Les pro-Milosevic ne s'avouent pas vaincus

Invité des Quinze lors du sommet de Biarritz, le nouveau président yougoslave, Vojislav Kostunica a fait son entrée sur la scène diplomatique internationale. Un retour en fanfare qui ne doit pas masquer la fragilité actuelle de son pouvoir et la nécessité de le renforcer à l'occasion des prochaines élections législatives anticipées.
La voie est désormais dégagée pour que des élections législatives anticipées soient organisées le 24 décembre dans la République de Serbie. Le Parlement de cette République est toujours dominé par le Parti socialiste de Serbie (SPS) de l'ancien président fédéral yougoslave Slobodan Milosevic, et ses alliés du Parti radical serbe (SRS), l'extrême-droite nationaliste de Vojislav Seselj. Pour la nouvelle majorité yougoslave, l'enjeu est majeur, car les compétences du président et du parlement fédéral sont extrêmement limitées. La réalité du pouvoir se trouve très largement au niveau de chacune des deux républiques fédérées, la Serbie et le Monténégro.

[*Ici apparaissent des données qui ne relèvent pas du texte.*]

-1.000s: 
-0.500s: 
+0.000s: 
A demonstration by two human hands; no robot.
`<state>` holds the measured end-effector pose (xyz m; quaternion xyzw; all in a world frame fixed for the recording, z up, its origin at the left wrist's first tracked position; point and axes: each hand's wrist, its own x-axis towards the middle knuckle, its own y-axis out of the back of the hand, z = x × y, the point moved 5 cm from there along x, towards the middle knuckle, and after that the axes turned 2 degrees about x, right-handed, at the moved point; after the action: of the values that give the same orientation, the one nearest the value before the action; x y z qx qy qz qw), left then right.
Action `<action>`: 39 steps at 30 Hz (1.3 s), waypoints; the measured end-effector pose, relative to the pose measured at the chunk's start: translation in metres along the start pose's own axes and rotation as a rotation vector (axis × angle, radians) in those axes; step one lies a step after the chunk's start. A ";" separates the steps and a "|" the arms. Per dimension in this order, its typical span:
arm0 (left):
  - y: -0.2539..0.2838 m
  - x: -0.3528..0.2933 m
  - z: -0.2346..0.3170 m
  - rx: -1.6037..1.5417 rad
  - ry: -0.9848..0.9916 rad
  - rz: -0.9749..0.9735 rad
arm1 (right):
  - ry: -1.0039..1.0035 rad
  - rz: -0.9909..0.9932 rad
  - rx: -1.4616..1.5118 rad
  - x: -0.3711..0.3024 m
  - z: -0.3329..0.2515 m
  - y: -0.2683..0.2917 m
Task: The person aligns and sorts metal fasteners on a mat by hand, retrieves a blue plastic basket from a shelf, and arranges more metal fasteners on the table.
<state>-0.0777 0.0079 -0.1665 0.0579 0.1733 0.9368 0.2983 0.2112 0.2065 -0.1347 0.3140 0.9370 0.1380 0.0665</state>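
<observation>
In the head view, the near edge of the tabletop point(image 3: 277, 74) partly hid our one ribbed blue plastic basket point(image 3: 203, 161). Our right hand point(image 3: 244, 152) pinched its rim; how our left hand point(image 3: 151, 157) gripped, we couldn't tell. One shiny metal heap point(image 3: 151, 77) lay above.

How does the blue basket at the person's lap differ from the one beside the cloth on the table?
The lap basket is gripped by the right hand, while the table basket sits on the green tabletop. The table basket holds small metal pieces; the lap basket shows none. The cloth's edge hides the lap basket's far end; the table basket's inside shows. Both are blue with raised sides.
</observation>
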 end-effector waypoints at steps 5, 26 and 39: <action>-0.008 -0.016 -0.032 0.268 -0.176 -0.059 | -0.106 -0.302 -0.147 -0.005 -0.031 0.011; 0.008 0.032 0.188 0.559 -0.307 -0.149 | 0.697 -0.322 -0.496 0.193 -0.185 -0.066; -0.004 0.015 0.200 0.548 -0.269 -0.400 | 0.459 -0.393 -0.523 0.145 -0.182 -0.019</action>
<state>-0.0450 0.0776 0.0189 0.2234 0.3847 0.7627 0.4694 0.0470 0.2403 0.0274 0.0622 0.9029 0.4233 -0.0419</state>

Le Président de la République de Serbie, Milan Milutinovic, lui aussi un homme-lige de Slobodan Milosevic, a annoncé l'accord sur la convocation des élections, finalement survenu entre le SPS et l'Opposition démocratique de Serbie, la DOS. Cette dernière se croit assurée de remporter les élections du 24 décembre. Par contre, les tractations se poursuivent toujours pour la formation d'un gouvernement provisoire de coalition qui devrait administrer la République jusqu'à ces élections.

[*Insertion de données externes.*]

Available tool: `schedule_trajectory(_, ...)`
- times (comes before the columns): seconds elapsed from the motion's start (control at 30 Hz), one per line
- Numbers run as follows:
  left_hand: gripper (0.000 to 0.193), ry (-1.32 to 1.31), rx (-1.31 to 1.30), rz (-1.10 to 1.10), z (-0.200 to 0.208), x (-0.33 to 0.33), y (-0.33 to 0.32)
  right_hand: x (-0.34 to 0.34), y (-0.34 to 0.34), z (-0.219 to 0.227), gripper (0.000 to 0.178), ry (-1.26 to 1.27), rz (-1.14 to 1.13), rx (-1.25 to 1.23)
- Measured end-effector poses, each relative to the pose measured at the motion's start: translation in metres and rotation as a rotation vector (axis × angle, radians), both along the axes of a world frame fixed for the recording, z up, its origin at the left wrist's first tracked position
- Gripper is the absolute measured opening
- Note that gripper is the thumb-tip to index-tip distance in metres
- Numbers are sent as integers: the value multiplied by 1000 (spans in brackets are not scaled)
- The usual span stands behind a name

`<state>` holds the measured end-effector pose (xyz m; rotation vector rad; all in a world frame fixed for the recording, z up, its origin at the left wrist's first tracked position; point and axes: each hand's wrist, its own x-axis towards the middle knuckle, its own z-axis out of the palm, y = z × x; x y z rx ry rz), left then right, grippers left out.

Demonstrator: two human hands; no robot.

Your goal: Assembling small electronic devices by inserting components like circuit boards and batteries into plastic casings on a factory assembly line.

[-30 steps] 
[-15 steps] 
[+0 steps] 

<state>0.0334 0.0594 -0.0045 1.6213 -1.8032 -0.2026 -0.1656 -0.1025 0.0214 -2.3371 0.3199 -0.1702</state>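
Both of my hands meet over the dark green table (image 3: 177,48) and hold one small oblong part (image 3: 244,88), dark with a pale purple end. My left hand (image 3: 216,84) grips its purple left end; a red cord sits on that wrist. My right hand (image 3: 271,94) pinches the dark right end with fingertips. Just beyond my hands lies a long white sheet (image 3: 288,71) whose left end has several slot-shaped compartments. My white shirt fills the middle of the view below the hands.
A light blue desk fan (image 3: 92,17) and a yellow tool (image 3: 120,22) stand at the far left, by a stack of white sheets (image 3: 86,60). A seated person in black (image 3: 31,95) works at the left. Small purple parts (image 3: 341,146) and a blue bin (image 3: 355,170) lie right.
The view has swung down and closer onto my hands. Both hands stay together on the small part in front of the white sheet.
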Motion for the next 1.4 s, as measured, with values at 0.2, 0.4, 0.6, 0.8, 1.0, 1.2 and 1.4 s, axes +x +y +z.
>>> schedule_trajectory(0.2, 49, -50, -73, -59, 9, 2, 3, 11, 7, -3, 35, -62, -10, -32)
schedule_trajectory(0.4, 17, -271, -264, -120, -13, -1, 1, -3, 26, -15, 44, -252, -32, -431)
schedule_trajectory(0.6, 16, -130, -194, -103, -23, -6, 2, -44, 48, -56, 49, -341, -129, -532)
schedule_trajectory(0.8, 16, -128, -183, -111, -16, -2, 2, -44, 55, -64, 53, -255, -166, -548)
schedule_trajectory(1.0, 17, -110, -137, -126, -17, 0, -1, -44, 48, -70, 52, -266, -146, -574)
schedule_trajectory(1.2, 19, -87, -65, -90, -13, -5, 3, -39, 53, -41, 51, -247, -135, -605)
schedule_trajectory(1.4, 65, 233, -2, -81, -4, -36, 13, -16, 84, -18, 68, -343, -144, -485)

En fin de semaine dernière, un accord semblait possible, avec une répartition des postes ministériels entre les quatre principales forces du paysage politique serbe : le SPS, la DOS, le SRS et le Mouvement serbe du renouveau (SPO) de Vuk Draskovic. Les radicaux et le SPO ont été laminés lors des élections fédérales du 24 septembre, mais ces deux partis continuent de peser lourd dans l'actuel Parlement de Serbie. Ce week-end toutefois, les socialistes et les radicaux semblaient vouloir rompre le processus de négociations, en dénonçant la « violence « que les sympathisants de l'opposition feraient régner dans le pays. Les deux formations ont en vue les campagnes visant à pousser à la démission les directeurs des administrations et des firmes d'Etat, compromis avec l'ancien régime.

Les socialistes de Milosevic
et les ultra-nationalistes sont majoritaires


Théoriquement, il suffirait d'un accord entre le SPO et le SRS pour qu'un gouvernement technique puisse obtenir la confiance de l'actuel Parlement, où ces deux formations sont, à elles seules, majoritaires. Beaucoup perçoivent Vojislav Seselj, « aboyeur » tonitruant du nationalisme le plus extrémiste, comme une simple créature de Slobodan Milosevic. L'homme pourrait être tenté aujourd'hui de se séparer pour de bon de son ancien mentor, en essayant de regrouper autour de son parti une opposition nationaliste, hostile à la DOS. Le nationalisme représente toujours un fonds de commerce électoral appréciable en Serbie. Toutefois, Vojislav Seselj paie le prix de ses compromissions permanentes avec le régime de Slobodan Milosevic, et ne paraît plus guère crédible lorsqu'il tente d'affirmer une présence autonome sur la scène politique serbe.

Pour les radicaux comme pour les socialistes, l'enjeu semble bien tenir de la simple survie politique. Pourtant, si les élections du 24 décembre risquent fort d'amplifier encore le succès de la DOS, l'ancien régime conserve toujours des points d'appuis multiples et précieux dans l'appareil d'Etat, la police et les services secrets. En faisant traîner les négociations en longueur, il est probable que le Président de Serbie Milutinovic et ses partisans cherchent à gagner du temps pour essayer de sauver ce qui peut encore l'être. Le quotidien monténégrin Vijesti rapportait samedi que certains réseaux au sein de l'Armée, toujours fidèles à Slobodan Milosevic, avaient essayé de reprendre le contrôle des services secrets . Le pouvoir du nouveau président fédéral Vojislav Kostunica restera toujours essentiellement symbolique, tant que le DOS n'aura pas pris le contrôle de ces mécanismes essentiels du pouvoir en Serbie.